Quels sont les enseignements à tirer de la "commission d'analyse des terrains" à laquelle vous avez participé et qui était l'occasion de faire un point sur le projet de reconstruction de l'hôpital d'Auch ?
Benoit Daussat, secrétaire CGT à l'hôpital d'Auch : "Nos doutes, que nous avions exprimés en début de mois sur votre antenne, se sont malheureusement confirmés. Pour rappel, on a annoncé que pour nous l'enveloppe qui était allouée par l'Etat pour une nouvelle construction d'un nouvel hôpital à Auch n'était pas assez importante. Cela s'est confirmé mardi lors de la réunion. On est aujourd'hui largement au-delà des 135 millions d'euros qui avaient été annoncé par le ministre Jean Castex lors de sa venue. Depuis le début que le montant de l'enveloppe été annoncée, on a émis de fort doutes sur comment cette somme avait été calculée. Quand on ne connaît pas le projet médical, le nombre de mètres carrés nécessaire, ni le site, sortir un montant de la sorte, c'est complétement aberrant. Aujourd'hui, il y a un travail énorme qui a été fait par la communauté médicale et les différents acteurs sur le projet médical, qui semble répondre aux besoins de la population gersoise et à leurs attentes. Aujourd'hui, il faut au moins 55 000 m2 pour accueillir le nouvel hôpital. Et les estimations réalisées avec le capacitaire par un cabinet d'experts indiquent que l'enveloppe allouée par le gouvernement est largement insuffisante."

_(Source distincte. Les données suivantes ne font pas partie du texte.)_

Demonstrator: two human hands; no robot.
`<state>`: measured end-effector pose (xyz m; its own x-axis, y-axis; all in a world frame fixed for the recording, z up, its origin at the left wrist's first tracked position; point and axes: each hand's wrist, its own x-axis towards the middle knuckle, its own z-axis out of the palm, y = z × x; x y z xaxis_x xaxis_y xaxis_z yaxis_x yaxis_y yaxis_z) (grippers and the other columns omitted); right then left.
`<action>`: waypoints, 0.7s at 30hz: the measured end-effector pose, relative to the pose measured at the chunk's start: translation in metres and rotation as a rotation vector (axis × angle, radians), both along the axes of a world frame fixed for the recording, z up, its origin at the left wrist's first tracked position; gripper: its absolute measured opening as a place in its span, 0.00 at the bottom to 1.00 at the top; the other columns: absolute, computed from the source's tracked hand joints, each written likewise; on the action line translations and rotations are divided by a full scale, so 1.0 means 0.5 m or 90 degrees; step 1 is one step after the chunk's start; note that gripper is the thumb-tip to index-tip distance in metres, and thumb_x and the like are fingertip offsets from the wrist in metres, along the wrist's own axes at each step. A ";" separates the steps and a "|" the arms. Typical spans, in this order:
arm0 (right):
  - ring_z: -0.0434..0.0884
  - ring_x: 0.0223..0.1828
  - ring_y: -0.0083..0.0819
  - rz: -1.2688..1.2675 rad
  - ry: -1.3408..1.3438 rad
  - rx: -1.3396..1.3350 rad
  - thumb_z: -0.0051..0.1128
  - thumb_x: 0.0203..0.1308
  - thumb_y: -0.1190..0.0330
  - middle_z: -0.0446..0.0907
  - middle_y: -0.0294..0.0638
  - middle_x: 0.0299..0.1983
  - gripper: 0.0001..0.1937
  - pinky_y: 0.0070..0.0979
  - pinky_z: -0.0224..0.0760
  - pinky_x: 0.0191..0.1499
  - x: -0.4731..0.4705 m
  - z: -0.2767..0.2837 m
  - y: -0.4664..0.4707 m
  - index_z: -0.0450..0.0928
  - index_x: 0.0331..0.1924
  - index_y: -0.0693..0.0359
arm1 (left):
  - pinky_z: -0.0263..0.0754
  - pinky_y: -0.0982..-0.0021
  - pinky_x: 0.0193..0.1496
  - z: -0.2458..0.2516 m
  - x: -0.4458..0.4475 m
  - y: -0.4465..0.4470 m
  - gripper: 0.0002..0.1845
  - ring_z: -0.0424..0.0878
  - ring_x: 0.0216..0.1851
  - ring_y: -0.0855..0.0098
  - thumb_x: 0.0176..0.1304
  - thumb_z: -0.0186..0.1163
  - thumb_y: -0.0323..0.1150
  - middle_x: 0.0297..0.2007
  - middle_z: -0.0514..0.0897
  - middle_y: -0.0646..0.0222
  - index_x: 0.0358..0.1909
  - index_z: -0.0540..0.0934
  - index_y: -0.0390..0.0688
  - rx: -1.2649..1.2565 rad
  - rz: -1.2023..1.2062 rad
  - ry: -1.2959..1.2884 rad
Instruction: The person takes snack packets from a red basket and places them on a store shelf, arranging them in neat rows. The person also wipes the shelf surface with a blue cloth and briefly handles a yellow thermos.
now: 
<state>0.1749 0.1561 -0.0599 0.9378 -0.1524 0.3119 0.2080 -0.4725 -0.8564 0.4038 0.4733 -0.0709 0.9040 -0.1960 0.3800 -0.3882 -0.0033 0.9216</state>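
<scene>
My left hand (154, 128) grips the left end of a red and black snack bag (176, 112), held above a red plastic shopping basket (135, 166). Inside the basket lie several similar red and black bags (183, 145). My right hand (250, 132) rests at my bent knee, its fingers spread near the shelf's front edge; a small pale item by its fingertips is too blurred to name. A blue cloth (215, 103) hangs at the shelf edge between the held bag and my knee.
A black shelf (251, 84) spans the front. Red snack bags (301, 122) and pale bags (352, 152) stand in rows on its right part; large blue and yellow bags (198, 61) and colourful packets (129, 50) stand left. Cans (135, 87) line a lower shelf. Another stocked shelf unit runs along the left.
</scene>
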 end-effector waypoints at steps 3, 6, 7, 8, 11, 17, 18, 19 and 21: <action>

Quels sont les scénarios qui vous ont été présentés et quelle somme faudrait-il aujourd'hui pour reconstruire un hôpital flambant neuf ?
"Il y a deux sites qui nous ont été présentés pour accueillir le nouvel hôpital d'Auch (NDLR, un projet sur Pavie et une autre possibilité sur un terrain jouxtant l'hôpital). Mais, le problème aujourd'hui ce n'est pas le site, l'hôpital peut s'implanter sur l'un des deux sites sans difficulté, la problématique c'est l'enveloppe qui est largement insuffisante pour mener à bien un tel projet. Dans les scénarios qui nous ont été montrés, et dont les contours ont été définis par un cabinet d'experts mandaté par la direction de l'hôpital, il faut à minima le double des 135 millions d'euros qui ont été alloués par le gouvernement."
Face à cette problématique du financement, craignez-vous aujourd'hui que le projet tombe à l'eau ?
"On l'espère pas. Mais on ne veut surtout pas d'un hôpital au rabais et sous-dimensionné, comme solution de repli. On acceptera jamais que l'on puisse perdre à nouveau des lits sur l'hôpital, on connaît la problématique que l'on rencontre parfois aux urgences, avec des patients qui restent 24h ou 48h sur des brancards en raison de manque de lits dans l'hôpital, donc on va poursuivre le combat que l'on mène au quotidien pour offrir aux usagers gersois un accueil digne".
Quelles sont désormais les prochaines échéances au sujet de ce dossier ?
"Le dossier est maintenant reparti à l'ARS et à la Préfecture. On attend désormais des annonces rapides, même urgente. Il y a des demandes fortes de la communauté médicale et des agents pour pouvoir travailler dans de bonnes conditions et offrir de bonnes conditions d'accueil et de soins pour les usagers de l'hôpital. Ca fait 18 mois aujourd'hui que les équipes travaillent sur ce projet médical, maintenant il faut que l'Etat agisse. Les gersois doivent savoir comment ils seront soignés dans les années à venir sur le département."